Janet Aspley, a recent graduate from the MA programme presented a very informative and entertaining paper on country music dress, the subject of her dissertation. Focussing on the issue of gender she showed how floral motifs, far from being emasculating, as they are often perceived, were merely part of a heritage of dress decoration from Eastern Europe, Native America and African American culture. Her presentation convincingly showed the connections between the dress traditions of these disparate cultures while also introducing the audience to their use in the "country couture" of the twentieth century.
Katharine Crompton, presented on her MA dissertation topic: the dress habits of English missionaries to China in the 19th Century. Her paper showed how Christian missionaries in this period used dress to integrate with the local culture. Disagreement over the degree to which this "enculturation" was practiced in the missionary community, she argued, shows how such missions were not merely monolithic imperialist expeditions.
Triin Jerlei, a PhD student at Brighton presented on her topic: consumption in soviet-era Estonia. In contrast to consumption in the West, often presented as part of a narrative of excess and desire, Estonian consumption had to be based on what could be bought. Triin presented fascinating evidence of bricolage and the imitation of western design which sprang from this culture of scarcity.
Finally for this session, Lina Kang, also a PhD student at Brighton, presented a paper on the spread of branding from product to people in large corporations. She provided evidence from case studies of American Apparel and Pret a Manger to show how uniform policies can be used to incorporate staff into the brand of the company by making them into a physical embodiment of its message and style.
Since Ms Dover was unfortunately unable to attend the last session of the day was composed of only two papers focusing on material culture and art practice.

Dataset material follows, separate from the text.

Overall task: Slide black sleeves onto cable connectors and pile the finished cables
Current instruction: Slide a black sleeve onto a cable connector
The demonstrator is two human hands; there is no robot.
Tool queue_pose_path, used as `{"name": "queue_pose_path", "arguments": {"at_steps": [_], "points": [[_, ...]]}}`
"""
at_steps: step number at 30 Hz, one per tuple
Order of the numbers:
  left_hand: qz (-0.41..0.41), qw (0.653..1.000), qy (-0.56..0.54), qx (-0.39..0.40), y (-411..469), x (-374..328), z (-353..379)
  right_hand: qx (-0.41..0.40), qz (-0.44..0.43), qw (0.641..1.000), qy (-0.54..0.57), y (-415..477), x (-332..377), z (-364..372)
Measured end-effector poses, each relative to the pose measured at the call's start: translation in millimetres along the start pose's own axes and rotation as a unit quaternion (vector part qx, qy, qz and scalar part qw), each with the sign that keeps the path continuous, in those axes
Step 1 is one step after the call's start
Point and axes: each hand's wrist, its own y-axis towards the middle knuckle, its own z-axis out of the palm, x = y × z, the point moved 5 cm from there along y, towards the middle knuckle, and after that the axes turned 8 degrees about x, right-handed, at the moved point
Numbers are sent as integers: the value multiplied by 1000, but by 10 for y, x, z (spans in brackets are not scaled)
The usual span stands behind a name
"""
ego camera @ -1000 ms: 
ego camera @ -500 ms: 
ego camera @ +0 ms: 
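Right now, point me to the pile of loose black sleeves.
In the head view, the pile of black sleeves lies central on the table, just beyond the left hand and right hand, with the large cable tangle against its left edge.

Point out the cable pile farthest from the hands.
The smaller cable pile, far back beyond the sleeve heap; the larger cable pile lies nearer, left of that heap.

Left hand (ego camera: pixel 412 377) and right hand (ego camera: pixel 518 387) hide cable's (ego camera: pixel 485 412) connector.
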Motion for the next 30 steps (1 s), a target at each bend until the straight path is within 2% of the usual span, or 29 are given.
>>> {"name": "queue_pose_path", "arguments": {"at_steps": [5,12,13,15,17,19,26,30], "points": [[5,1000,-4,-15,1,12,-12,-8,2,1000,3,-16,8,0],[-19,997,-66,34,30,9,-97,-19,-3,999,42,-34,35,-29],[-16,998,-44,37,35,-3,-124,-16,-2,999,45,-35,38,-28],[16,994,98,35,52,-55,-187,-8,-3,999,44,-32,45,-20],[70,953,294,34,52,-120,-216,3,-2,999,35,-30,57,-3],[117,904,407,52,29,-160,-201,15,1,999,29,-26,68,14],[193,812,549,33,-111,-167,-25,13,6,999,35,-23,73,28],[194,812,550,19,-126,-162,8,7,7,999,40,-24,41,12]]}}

Gavin Fry, studying for his PhD at Brighton, presented on "Tortoise" a piece he produced for an art exhibition held at Nymans, a National Trust property previously owned by the Messel family. The work is an experimental piece featuring bold and flamboyant embrodery work. Gavin drew on the work of Oliver Messel, the noted stage designer, to produce a piece which he felt mirrored Messel's innovative use of materials such as foil, beading and shredded cellophane. In his paper he explored how such a piece, while intimately tied to the character of one of the former residents of the house fits into the conventional domestic surroundings in which it was placed for the exhibition.
The final paper of the day was Matt Smith's. Matt presented on work he has produced for the Other Stories exhibition held at the University of Leeds. Drawing on the papers of Edward Carpenter, a Victorian writer and gay activist, and LGBT oral histories from the Brighton OurStory archives Matt compiled a set of quotes which he then combined with everyday found objects to create new art pieces. These pieces were then exhibited in the gallery space alongside the main collection as an "intervention". In his work Matt showed how the repurposing of material culture and its placement in a gallery context can provide a striking emotional connection with a certain history as well as leading us to question how museums represent history.

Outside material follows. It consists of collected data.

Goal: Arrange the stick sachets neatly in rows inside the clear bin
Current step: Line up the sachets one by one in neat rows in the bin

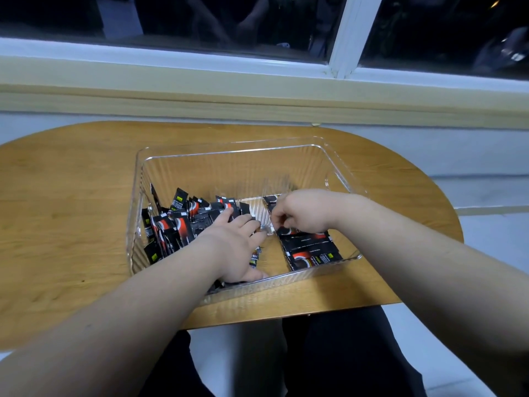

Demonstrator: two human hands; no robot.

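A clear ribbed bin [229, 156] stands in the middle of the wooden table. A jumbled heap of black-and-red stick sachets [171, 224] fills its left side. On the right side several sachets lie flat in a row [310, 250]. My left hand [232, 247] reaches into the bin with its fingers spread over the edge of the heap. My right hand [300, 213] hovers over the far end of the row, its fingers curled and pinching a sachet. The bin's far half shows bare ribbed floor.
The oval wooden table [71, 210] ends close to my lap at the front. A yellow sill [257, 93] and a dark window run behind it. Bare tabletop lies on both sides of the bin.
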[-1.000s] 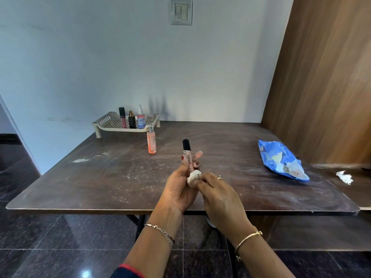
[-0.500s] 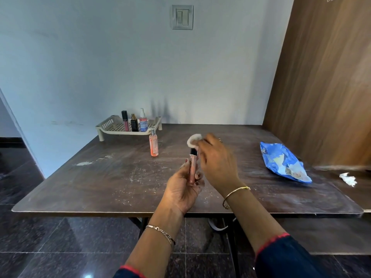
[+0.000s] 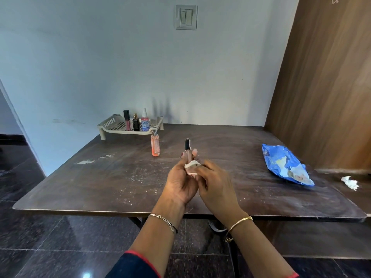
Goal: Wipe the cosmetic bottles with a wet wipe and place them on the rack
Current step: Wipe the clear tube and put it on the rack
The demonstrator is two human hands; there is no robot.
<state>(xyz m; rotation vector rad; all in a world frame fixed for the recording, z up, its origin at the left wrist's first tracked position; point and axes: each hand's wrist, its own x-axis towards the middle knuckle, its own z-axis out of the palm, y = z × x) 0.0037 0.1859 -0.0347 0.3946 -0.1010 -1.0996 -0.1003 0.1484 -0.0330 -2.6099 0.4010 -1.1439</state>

The end of the day featured a lively discussion and recap of the days proceedings with interesting comments contributed by many members of the audience.
The PDHS would like to thank the School of Humanities for their contribution of funding as well as the administration staff who facilitated the running of the day and provision of a venue. Our thanks also go out to all of the delegates who provided a welcoming and engaged atmosphere and, of course to the speakers, many of whom had spoken for the first time on the day. Chairs for the day, also due some gratitude, included Triin Jerlei, Marie McLoughlin and Gavin Fry.